Going through the material below, please gather all lines with the word "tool" in them.

→ **MATERIAL PROVIDED**:
• • • • • • •
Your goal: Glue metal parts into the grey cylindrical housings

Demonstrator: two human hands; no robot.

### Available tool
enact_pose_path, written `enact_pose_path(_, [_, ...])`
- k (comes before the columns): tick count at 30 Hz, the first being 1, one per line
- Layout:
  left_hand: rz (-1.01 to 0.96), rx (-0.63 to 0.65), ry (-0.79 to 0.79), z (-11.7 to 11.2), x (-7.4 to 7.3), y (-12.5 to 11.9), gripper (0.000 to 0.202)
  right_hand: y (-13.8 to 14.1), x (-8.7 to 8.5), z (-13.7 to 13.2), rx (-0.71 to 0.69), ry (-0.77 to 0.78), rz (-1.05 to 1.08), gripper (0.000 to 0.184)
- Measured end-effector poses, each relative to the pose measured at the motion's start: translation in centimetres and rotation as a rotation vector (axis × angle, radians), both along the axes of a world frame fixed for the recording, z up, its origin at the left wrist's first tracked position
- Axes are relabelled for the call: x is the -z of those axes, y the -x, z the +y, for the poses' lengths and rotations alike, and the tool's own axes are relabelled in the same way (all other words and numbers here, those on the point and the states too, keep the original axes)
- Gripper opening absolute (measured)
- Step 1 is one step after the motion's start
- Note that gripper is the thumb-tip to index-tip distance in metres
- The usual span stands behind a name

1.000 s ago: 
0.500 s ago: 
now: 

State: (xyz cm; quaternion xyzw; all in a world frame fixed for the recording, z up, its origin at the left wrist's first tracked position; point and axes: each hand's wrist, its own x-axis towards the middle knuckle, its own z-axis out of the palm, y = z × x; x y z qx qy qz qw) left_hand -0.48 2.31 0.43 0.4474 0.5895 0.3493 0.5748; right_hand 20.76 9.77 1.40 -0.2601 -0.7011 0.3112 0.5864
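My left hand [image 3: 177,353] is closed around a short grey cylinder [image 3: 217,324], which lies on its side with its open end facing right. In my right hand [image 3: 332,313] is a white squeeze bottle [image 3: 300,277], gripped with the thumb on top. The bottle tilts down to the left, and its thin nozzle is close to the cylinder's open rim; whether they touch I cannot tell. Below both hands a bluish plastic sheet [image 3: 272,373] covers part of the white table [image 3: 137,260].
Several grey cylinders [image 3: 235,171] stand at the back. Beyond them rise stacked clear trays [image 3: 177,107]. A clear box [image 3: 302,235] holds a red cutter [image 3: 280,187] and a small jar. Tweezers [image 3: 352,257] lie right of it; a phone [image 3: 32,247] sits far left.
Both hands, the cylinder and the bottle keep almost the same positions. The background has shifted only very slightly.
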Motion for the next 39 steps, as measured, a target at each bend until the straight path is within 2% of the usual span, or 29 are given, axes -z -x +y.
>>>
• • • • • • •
→ **EXERCISE OUTPUT**:
### Available tool
- Axes are relabelled for the call: x is the -z of those axes, y the -x, z the +y, for the poses' lengths and rotations alike, and the tool's own axes are relabelled in the same way (all other words and numbers here, those on the point and the states too, keep the original axes)

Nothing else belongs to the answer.